If I type your name into Google, will I be able to find you? Do you come up on the first page? Will it come up alongside the word ‘scriptwriter’? Will I be able to find contact information for you? Samples of your work? A CV?
Hopefully, the answer’s yes. I hope you’ve all realised by now, the Internet is one of the best marketing tools anyone has at their disposal. Every time I apply for a writing job, or even chat to someone who might be interested in working with me, the traffic on my website goes up. Every enquiry I send out results in a search for “phillip barron” finding either my website or this blog.
I’ve got my profile on as many movie making sites as I can find – if I’ve missed any, please let me know. Having an IMDb page helps, I know the first thing I do when I get the opportunity to work with someone, is check out their credits (or lack of them).
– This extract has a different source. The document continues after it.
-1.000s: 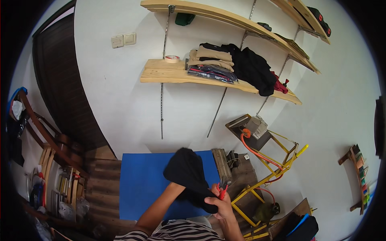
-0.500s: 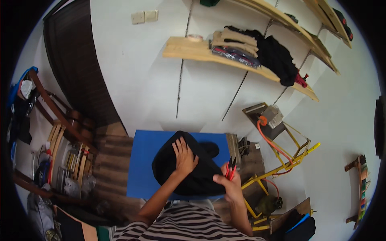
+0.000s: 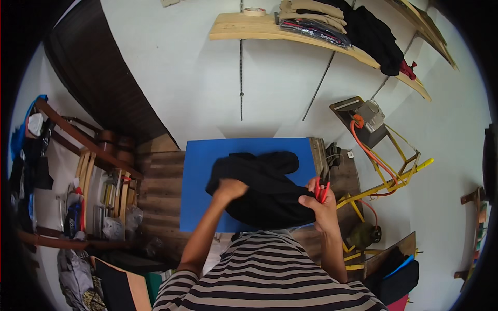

I’ve had work purely on the basis of my website. People have started searching on UKScreen or Shooting People or whatever and have found my name; from there they’ve gone to my website and read some of my scripts. They’ve then got in touch about me writing for them, or sometimes asked if they can produce one of my short scripts.
All these things come from being open about who I am and what I can do. Other writers seem to try and hide their identity, why? When we were hiring writers for The WOW Life, we’d get letters from people who had no previous experience – fair enough, everyone has to start somewhere – but they wouldn’t send a writing sample; even when we specifically asked for one.
I have to say, the worst people for this were the ones with scriptwriting degrees; presumably on the grounds they had a degree, that should be all the proof we needed of their genius.
One of the best, and funniest writers I know has almost zero online presence. If you don’t know her, you won’t find her; and very few people do.
Is this really the best way to behave? I know a fancy website and a high web-visibility is no replacement for talent, but it certainly doesn’t hurt. It’s not the be all and end all of self-promotion, but it’s a good place to start and I think it’s the minimum entry requirement.
I check out potential employers’ websites, and the evidence suggests they check out mine. Occasionally they even comment on the site or this blog. So my question is this: who are you and what are you doing to make sure everyone can find out?